That said, it is also true that spaces and other goofy characters in
filenames is a part of modern life and one probably has to buck up and deal
with it. This debate comes up periodically in the shell groups and it goes
back and forth between "Don't cause unnecessary problems" and "But be ready
and able to deal with the unnecessary problems created by other people".

Sebastian Luque

2005-05-15, 8:55 pm

Ed Morton <morton@lsupcaemnt.com> wrote:

[...]

> I wouldn't deliberately create a file name with "-"s in it, or any other
> chararacter execept letters, digits, periods, or underscores. That can
> lead to requiring complications in scripts if you ever want to do
> anything with that file later. I'd use an underscore instead.


Yes, this script may need to be used by other people in different
systems, so I did use the underscore.

> FILENAME is not set in the BEGIN section since awk isn't reading any
> file at that time. Either do that in the NR==1 part of the body, or use
> ARGV[1] in the BEGIN section.


That's it, FILENAME hasn't been set in BEGIN. I have a hard time
understanding what has and hasn't been defined at this point.
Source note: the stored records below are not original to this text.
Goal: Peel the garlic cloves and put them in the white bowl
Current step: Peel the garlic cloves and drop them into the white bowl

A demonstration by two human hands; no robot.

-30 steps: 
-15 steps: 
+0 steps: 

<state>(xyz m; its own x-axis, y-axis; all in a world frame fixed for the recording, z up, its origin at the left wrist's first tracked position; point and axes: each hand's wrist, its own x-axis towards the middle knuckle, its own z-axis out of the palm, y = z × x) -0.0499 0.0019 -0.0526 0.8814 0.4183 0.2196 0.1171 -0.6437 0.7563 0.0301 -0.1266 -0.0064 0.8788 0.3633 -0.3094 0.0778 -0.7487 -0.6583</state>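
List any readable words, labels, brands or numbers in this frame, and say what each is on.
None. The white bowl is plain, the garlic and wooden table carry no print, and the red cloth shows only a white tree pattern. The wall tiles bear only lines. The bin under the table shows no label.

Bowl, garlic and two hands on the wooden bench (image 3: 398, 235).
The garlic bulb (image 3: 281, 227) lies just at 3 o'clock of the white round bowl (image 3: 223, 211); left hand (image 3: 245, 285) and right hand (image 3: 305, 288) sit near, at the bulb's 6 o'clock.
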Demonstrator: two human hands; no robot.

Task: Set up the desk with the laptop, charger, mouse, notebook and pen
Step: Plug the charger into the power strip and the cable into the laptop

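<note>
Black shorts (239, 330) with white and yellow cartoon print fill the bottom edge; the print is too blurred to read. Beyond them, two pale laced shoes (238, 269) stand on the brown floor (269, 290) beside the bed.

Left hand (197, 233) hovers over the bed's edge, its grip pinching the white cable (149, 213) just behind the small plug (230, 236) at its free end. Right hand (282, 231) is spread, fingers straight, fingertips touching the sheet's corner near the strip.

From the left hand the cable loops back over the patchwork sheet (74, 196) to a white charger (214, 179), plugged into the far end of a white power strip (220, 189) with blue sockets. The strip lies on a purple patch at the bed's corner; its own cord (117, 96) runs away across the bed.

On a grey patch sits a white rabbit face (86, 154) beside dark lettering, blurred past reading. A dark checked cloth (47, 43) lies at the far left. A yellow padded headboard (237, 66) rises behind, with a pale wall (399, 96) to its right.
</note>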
I thought
that even though no lines had been read then, things like FILENAME had.
Anyway, putting it where you suggested first (in the NR == 1 part) worked
great.

Running the script as:

setupFiles.awk input-file > /dev/null

works ok, but this:

setupFiles.awk input-file1 input-file2 [etc.]

only processes the first file, and surprisingly (to me):

ls | setupFiles.awk > /dev/null

produces only a "_b.csv" file, i.e. the append portion of my new file name
definition, which contains a single line with the full *new* file name.
Any help understanding what's going on here would be greatly appreciated.

Thank you,
--
Sebastian P. Luque
Ed Morton

2005-05-15, 8:55 pm



Sebastian Luque wrote:
<snip>
> Running the script as:
>
> setupFiles.awk input-file > /dev/null
>
> works ok, but this:
>
> setupFiles.awk input-file1 input-file2 [etc.]
>
> only processes the first file, and surprisingly (to me):


Are both files formatted the same? If you need a different format (e.g.
number of applicable fields) read on the first line of each file, you
need to use FNR==1 instead of NR==1. FNR is reset for every file, NR is
the total for all files.

> ls | setupFiles.awk > /dev/null
>
> produces only a "_b.csv" file, i.e. the append portion of my new file name
> definition, which contains a single line with the full *new* file name.
> Any help understanding what's going on here would be greatly appreciated.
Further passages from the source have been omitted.